» **WHAT IS BEING ASKED**: Lines that include the string "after" are the ones to copy from the entries below.

» **EXTRACTED DATA**:
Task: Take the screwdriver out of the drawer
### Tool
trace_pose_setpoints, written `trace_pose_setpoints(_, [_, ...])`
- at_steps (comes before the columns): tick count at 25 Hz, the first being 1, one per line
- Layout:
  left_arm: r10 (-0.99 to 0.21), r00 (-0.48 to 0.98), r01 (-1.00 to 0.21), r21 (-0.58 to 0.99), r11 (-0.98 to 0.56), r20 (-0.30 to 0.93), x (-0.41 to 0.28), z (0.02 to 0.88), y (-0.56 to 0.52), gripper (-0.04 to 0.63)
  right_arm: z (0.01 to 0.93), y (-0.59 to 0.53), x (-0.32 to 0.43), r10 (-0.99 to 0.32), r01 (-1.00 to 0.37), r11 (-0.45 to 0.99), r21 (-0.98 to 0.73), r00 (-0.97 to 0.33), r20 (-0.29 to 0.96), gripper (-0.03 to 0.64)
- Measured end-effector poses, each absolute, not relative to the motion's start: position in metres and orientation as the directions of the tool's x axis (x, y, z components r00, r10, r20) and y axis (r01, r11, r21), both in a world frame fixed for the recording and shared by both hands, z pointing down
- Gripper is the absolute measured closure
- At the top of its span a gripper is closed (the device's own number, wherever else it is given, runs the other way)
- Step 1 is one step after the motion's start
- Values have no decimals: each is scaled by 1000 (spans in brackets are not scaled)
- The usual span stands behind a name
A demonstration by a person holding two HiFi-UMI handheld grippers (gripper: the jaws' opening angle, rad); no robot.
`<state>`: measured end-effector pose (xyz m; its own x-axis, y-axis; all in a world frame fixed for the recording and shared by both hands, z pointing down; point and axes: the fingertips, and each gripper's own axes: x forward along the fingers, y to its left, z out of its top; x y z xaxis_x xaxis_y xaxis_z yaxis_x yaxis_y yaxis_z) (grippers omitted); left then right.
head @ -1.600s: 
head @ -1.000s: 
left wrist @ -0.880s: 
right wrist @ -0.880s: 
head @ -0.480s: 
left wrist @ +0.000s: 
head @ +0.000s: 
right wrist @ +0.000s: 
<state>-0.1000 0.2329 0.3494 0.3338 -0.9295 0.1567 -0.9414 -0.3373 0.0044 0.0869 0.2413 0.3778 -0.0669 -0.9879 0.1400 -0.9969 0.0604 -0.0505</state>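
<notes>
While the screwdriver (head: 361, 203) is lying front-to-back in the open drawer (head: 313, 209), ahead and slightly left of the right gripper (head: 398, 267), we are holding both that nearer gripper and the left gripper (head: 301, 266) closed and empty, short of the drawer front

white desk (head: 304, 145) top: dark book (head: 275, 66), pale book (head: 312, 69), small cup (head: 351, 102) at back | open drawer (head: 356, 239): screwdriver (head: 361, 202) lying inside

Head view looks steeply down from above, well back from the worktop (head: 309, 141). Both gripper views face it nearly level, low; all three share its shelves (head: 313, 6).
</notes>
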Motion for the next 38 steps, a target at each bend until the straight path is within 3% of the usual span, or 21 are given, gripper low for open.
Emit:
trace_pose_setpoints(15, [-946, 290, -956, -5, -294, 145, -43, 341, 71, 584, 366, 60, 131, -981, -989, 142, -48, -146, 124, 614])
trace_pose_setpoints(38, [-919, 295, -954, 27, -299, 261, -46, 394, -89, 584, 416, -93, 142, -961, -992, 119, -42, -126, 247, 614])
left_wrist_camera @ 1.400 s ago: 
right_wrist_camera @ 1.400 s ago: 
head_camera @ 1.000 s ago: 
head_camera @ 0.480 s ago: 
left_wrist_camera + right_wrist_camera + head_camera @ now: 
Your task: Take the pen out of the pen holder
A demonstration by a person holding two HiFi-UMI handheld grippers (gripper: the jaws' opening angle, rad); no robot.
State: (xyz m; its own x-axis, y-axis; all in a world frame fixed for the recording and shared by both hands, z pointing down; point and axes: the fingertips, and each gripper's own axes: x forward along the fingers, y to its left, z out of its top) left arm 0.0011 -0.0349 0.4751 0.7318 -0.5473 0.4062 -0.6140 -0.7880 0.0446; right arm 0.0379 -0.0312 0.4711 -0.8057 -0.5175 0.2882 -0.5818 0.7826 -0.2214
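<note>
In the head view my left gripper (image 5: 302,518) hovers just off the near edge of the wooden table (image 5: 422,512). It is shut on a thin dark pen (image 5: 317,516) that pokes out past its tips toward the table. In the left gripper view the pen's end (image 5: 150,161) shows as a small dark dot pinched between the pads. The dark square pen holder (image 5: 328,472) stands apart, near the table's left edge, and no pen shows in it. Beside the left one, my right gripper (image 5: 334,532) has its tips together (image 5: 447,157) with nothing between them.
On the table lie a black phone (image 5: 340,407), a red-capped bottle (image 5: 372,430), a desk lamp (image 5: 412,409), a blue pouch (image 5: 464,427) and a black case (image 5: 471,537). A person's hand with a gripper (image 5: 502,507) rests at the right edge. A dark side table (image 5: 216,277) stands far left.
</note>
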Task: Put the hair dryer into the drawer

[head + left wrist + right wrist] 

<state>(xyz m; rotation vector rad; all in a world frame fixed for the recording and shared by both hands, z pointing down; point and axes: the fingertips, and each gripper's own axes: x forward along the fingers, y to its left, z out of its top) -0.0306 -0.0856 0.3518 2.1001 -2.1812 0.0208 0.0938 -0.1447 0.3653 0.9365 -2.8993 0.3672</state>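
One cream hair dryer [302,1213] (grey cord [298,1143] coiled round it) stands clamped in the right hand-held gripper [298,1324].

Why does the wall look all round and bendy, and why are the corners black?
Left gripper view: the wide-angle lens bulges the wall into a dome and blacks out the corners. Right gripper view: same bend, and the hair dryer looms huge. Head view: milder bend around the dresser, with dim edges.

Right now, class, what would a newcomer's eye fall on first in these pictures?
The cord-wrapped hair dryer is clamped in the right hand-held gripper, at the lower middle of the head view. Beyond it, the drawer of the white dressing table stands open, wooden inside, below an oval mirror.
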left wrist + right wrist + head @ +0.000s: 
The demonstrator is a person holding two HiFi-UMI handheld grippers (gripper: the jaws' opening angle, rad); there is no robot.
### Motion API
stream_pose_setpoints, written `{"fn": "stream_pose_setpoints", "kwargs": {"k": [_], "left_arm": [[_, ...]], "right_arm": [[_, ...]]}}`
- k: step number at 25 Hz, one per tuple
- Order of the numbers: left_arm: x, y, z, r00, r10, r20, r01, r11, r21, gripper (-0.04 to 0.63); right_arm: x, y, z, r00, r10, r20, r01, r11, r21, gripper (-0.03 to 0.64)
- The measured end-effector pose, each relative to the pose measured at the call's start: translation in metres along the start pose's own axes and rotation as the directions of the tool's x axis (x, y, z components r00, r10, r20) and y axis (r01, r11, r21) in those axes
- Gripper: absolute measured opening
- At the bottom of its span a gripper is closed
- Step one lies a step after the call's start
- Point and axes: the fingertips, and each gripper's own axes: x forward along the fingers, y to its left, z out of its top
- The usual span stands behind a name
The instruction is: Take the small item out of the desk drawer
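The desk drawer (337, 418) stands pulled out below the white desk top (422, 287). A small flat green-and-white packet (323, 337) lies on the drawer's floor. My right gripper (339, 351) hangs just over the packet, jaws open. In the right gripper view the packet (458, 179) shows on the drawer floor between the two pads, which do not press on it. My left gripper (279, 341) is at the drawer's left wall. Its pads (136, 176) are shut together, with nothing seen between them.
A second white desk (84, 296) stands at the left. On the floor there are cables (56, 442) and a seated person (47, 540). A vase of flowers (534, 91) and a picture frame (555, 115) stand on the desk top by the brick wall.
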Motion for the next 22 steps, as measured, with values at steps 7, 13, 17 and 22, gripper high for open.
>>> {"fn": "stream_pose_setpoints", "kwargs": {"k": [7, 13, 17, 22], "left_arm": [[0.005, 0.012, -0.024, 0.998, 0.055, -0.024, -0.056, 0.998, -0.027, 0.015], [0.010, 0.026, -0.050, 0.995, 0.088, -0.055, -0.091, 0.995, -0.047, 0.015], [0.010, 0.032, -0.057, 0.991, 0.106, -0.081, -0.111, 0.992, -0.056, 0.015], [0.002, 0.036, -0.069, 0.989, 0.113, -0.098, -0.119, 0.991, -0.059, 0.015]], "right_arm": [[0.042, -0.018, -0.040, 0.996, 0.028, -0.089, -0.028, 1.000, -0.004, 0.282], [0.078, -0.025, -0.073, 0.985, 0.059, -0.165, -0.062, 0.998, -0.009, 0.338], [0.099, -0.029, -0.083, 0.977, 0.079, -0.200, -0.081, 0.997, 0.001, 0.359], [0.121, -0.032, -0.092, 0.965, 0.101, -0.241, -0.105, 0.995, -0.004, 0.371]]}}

» **EXERCISE RESULT**:
- Step 1 is one step after the motion's start
- Step one lies a step after the call's start

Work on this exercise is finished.